Extract the listing below in full, unchanged.

--

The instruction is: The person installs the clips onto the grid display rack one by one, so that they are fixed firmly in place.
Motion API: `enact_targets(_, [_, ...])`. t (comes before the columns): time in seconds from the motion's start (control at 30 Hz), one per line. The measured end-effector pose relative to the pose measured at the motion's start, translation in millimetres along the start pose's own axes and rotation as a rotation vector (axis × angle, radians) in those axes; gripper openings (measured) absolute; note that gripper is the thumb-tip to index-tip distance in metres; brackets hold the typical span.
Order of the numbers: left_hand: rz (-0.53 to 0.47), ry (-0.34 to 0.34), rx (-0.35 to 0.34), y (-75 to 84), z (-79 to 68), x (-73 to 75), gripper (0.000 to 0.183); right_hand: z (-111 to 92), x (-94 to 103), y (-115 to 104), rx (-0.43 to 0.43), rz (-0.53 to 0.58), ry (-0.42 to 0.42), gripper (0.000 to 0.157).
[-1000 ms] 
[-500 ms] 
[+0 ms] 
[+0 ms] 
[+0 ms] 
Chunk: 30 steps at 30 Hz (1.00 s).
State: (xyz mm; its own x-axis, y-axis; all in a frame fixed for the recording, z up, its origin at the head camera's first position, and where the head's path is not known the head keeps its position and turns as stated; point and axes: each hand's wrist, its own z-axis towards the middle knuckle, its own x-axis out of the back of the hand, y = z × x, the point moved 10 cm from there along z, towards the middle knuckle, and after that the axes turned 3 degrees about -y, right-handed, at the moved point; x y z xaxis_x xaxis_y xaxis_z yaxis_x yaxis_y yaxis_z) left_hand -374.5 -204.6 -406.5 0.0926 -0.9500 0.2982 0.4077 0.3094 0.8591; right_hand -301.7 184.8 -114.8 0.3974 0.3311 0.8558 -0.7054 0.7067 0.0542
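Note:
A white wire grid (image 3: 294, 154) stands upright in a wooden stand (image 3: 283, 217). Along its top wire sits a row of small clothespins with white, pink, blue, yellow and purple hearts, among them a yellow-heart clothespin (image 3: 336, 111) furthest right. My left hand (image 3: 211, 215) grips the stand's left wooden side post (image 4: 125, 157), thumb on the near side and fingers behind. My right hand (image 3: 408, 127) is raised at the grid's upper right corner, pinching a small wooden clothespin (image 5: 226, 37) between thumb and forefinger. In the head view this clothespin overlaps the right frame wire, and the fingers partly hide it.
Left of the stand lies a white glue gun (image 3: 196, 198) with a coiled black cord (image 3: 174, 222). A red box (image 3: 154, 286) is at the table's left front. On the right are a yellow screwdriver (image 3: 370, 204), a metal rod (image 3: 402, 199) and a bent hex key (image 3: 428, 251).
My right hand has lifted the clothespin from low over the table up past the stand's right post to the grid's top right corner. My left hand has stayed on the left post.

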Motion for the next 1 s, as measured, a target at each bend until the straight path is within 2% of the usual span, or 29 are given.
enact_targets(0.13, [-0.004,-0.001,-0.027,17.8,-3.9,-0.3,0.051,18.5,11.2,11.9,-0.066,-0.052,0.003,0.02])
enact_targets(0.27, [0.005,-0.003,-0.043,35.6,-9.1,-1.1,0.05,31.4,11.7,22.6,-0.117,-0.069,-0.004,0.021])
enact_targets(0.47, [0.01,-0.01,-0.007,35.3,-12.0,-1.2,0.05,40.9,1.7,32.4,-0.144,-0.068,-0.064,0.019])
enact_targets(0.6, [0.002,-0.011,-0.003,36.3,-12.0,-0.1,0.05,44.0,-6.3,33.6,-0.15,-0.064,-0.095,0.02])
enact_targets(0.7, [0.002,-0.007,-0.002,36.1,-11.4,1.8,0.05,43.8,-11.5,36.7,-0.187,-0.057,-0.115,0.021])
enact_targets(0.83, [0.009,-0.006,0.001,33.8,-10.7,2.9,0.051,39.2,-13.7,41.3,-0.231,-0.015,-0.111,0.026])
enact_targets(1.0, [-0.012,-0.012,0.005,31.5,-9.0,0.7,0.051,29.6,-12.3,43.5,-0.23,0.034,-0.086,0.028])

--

* Solved problem:
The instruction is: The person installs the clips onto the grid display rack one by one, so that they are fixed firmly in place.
Motion API: `enact_targets(_, [_, ...])`. t (comes before the columns): time in seconds from the motion's start (control at 30 Hz), one per line. The measured end-effector pose relative to the pose measured at the motion's start, translation in millimetres along the start pose's own axes and rotation as a rotation vector (axis × angle, radians) in those axes; gripper openings (measured) absolute; note that gripper is the thumb-tip to index-tip distance in metres; brackets hold the typical span.
Order of the numbers: left_hand: rz (-0.53 to 0.47), ry (-0.34 to 0.34), rx (-0.35 to 0.34), y (-75 to 84), z (-79 to 68), x (-73 to 75), gripper (0.000 to 0.183); right_hand: z (-111 to 92), x (-94 to 103), y (-115 to 104), rx (-0.43 to 0.43), rz (-0.53 to 0.58), ry (-0.42 to 0.42), gripper (0.000 to 0.157).
[-1000 ms] 
[-500 ms] 
[+0 ms] 
[+0 ms] 
[+0 ms] 
Chunk: 30 steps at 30 Hz (1.00 s).
State: (xyz mm; its own x-axis, y-axis; all in a frame fixed for the recording, z up, its origin at the head camera's first position, and where the head's path is not known the head keeps its position and turns as stated; point and axes: each hand's wrist, its own z-axis towards the middle knuckle, its own x-axis out of the back of the hand, y = z × x, the point moved 10 cm from there along z, towards the middle knuckle, and after that the axes turned 3 degrees about -y, right-handed, at the moved point; x y z xaxis_x xaxis_y xaxis_z yaxis_x yaxis_y yaxis_z) left_hand -374.5 -204.6 -406.5 0.0926 -0.9500 0.2982 0.4077 0.3094 0.8591; right_hand -301.7 184.8 -114.8 0.3974 0.3311 0.8558 -0.7054 0.7067 0.0542
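Note:
A white wire grid (image 3: 294, 154) stands upright in a wooden stand (image 3: 283, 217). Along its top wire sits a row of small clothespins with white, pink, blue, yellow and purple hearts, among them a yellow-heart clothespin (image 3: 336, 111) furthest right. My left hand (image 3: 211, 215) grips the stand's left wooden side post (image 4: 125, 157), thumb on the near side and fingers behind. My right hand (image 3: 408, 127) is raised at the grid's upper right corner, pinching a small wooden clothespin (image 5: 226, 37) between thumb and forefinger. In the head view this clothespin overlaps the right frame wire, and the fingers partly hide it.
Left of the stand lies a white glue gun (image 3: 196, 198) with a coiled black cord (image 3: 174, 222). A red box (image 3: 154, 286) is at the table's left front. On the right are a yellow screwdriver (image 3: 370, 204), a metal rod (image 3: 402, 199) and a bent hex key (image 3: 428, 251).
My right hand has lifted the clothespin from low over the table up past the stand's right post to the grid's top right corner. My left hand has stayed on the left post.
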
Motion for the next 1 s, as measured, a target at each bend until the straight path is within 2% of the usual span, or 29 are given.
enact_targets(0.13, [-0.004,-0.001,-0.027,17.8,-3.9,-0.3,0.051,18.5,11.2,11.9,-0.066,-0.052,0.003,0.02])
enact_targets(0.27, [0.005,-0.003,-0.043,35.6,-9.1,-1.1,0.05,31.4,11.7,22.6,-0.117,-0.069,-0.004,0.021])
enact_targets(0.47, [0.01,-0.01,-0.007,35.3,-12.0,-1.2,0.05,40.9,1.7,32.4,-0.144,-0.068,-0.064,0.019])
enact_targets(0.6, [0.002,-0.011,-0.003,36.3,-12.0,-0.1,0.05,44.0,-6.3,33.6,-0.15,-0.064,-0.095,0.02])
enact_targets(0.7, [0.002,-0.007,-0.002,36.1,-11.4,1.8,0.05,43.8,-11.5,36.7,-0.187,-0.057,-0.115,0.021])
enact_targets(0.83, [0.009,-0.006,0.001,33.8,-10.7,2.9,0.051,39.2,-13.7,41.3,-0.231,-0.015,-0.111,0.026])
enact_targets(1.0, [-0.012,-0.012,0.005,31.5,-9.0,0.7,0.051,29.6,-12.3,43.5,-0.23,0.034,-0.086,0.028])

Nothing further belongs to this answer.